[REQUIREMENT]
Write out all of the entries below word for word.

Top of INFORMATION SHOWN

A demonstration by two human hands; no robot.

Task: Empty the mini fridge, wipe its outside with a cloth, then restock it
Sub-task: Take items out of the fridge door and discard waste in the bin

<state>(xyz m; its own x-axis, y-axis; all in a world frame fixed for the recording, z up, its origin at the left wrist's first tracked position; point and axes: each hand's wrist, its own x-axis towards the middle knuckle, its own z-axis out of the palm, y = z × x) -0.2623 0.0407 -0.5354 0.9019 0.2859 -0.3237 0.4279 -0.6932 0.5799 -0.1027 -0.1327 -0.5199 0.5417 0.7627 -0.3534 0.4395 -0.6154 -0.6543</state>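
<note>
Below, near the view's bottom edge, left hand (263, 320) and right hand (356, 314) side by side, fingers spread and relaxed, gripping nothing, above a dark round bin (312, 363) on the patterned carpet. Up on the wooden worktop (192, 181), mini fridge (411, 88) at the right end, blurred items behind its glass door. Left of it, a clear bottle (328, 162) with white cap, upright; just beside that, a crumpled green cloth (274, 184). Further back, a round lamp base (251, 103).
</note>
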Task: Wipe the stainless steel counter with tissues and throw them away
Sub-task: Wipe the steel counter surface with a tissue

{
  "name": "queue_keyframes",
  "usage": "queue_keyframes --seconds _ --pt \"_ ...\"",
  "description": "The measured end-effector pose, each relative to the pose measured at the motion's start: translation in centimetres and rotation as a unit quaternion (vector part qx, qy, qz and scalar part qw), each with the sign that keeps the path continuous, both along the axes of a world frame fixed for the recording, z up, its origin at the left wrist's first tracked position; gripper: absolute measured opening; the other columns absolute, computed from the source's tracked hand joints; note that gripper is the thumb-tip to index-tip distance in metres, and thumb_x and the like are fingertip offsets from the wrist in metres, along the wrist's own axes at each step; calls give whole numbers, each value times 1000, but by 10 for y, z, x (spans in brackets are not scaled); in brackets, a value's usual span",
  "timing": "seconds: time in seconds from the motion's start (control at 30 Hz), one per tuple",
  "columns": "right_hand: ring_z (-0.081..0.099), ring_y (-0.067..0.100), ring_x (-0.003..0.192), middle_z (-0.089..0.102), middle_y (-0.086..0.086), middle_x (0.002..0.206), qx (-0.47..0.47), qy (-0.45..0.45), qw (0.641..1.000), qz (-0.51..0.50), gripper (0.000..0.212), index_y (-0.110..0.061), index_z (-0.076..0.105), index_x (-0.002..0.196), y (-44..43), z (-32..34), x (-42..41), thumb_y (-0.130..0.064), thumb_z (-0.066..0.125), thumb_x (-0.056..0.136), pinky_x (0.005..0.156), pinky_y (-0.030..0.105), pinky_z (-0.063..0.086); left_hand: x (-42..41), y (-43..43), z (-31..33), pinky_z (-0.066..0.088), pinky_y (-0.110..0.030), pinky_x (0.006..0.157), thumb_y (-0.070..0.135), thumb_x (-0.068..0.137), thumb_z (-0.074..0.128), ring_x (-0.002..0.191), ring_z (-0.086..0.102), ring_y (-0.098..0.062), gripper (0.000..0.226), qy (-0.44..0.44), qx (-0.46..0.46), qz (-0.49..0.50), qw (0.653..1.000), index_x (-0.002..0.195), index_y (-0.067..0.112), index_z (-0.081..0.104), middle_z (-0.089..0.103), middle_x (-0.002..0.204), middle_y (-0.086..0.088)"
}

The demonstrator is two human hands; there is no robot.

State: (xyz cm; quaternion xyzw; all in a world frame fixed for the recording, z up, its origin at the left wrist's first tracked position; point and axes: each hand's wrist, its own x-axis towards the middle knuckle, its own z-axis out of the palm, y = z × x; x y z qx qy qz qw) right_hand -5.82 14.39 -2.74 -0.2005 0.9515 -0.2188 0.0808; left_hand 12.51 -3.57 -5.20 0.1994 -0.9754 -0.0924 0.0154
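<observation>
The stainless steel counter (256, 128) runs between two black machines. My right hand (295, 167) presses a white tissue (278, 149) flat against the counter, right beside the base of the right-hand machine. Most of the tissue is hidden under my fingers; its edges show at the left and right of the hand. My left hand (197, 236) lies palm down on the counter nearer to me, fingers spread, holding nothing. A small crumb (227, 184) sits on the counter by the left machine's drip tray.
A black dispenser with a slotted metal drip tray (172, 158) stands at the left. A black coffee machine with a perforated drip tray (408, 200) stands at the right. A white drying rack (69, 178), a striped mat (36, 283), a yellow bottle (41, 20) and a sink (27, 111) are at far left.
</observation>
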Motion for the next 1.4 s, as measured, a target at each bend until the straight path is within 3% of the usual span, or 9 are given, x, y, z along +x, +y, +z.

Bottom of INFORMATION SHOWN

[WRITTEN ANSWER]
A demonstration by two human hands; no robot.

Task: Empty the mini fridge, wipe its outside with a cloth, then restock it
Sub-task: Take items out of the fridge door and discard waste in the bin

<state>(xyz m; its own x-axis, y-axis; all in a world frame fixed for the recording, z up, its origin at the left wrist's first tracked position; point and axes: each hand's wrist, its own x-axis towards the middle knuckle, its own z-axis out of the palm, y = z × x) -0.2623 0.0407 -0.5354 0.9019 0.2859 -0.3237 0.4279 -0.6932 0.5799 -0.1027 -0.1327 -0.5199 0.5417 0.7627 -0.3534 0.4395 -0.6154 -0.6543</state>
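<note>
Below, near the view's bottom edge, left hand (263, 320) and right hand (356, 314) side by side, fingers spread and relaxed, gripping nothing, above a dark round bin (312, 363) on the patterned carpet. Up on the wooden worktop (192, 181), mini fridge (411, 88) at the right end, blurred items behind its glass door. Left of it, a clear bottle (328, 162) with white cap, upright; just beside that, a crumpled green cloth (274, 184). Further back, a round lamp base (251, 103).
</note>
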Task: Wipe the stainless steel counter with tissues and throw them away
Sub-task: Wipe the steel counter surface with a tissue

{
  "name": "queue_keyframes",
  "usage": "queue_keyframes --seconds _ --pt \"_ ...\"",
  "description": "The measured end-effector pose, each relative to the pose measured at the motion's start: translation in centimetres and rotation as a unit quaternion (vector part qx, qy, qz and scalar part qw), each with the sign that keeps the path continuous, both along the axes of a world frame fixed for the recording, z up, its origin at the left wrist's first tracked position; gripper: absolute measured opening; the other columns absolute, computed from the source's tracked hand joints; note that gripper is the thumb-tip to index-tip distance in metres, and thumb_x and the like are fingertip offsets from the wrist in metres, along the wrist's own axes at each step; calls give whole numbers, each value times 1000, but by 10 for y, z, x (spans in brackets are not scaled); in brackets, a value's usual span",
  "timing": "seconds: time in seconds from the motion's start (control at 30 Hz), one per tuple",
  "columns": "right_hand: ring_z (-0.081..0.099), ring_y (-0.067..0.100), ring_x (-0.003..0.192), middle_z (-0.089..0.102), middle_y (-0.086..0.086), middle_x (0.002..0.206), qx (-0.47..0.47), qy (-0.45..0.45), qw (0.641..1.000), qz (-0.51..0.50), gripper (0.000..0.212), index_y (-0.110..0.061), index_z (-0.076..0.105), index_x (-0.002..0.196), y (-44..43), z (-32..34), x (-42..41), thumb_y (-0.130..0.064), thumb_z (-0.066..0.125), thumb_x (-0.056..0.136), pinky_x (0.005..0.156), pinky_y (-0.030..0.105), pinky_z (-0.063..0.086); left_hand: x (-42..41), y (-43..43), z (-31..33), pinky_z (-0.066..0.088), pinky_y (-0.110..0.030), pinky_x (0.006..0.157), thumb_y (-0.070..0.135), thumb_x (-0.068..0.137), thumb_z (-0.074..0.128), ring_x (-0.002..0.191), ring_z (-0.086..0.102), ring_y (-0.098..0.062), gripper (0.000..0.226), qy (-0.44..0.44), qx (-0.46..0.46), qz (-0.49..0.50), qw (0.653..1.000), index_x (-0.002..0.195), index_y (-0.067..0.112), index_z (-0.081..0.104), middle_z (-0.089..0.103), middle_x (-0.002..0.204), middle_y (-0.086..0.088)"
}

The demonstrator is two human hands; there is no robot.

State: (xyz cm; quaternion xyzw; all in a world frame fixed for the recording, z up, its origin at the left wrist's first tracked position; point and axes: each hand's wrist, its own x-axis towards the middle knuckle, its own z-axis out of the palm, y = z × x; x y z qx qy qz qw) right_hand -5.82 14.39 -2.74 -0.2005 0.9515 -0.2188 0.0808; left_hand 12.51 -3.57 -5.20 0.1994 -0.9754 -0.0924 0.0154
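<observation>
The stainless steel counter (256, 128) runs between two black machines. My right hand (295, 167) presses a white tissue (278, 149) flat against the counter, right beside the base of the right-hand machine. Most of the tissue is hidden under my fingers; its edges show at the left and right of the hand. My left hand (197, 236) lies palm down on the counter nearer to me, fingers spread, holding nothing. A small crumb (227, 184) sits on the counter by the left machine's drip tray.
A black dispenser with a slotted metal drip tray (172, 158) stands at the left. A black coffee machine with a perforated drip tray (408, 200) stands at the right. A white drying rack (69, 178), a striped mat (36, 283), a yellow bottle (41, 20) and a sink (27, 111) are at far left.
</observation>
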Motion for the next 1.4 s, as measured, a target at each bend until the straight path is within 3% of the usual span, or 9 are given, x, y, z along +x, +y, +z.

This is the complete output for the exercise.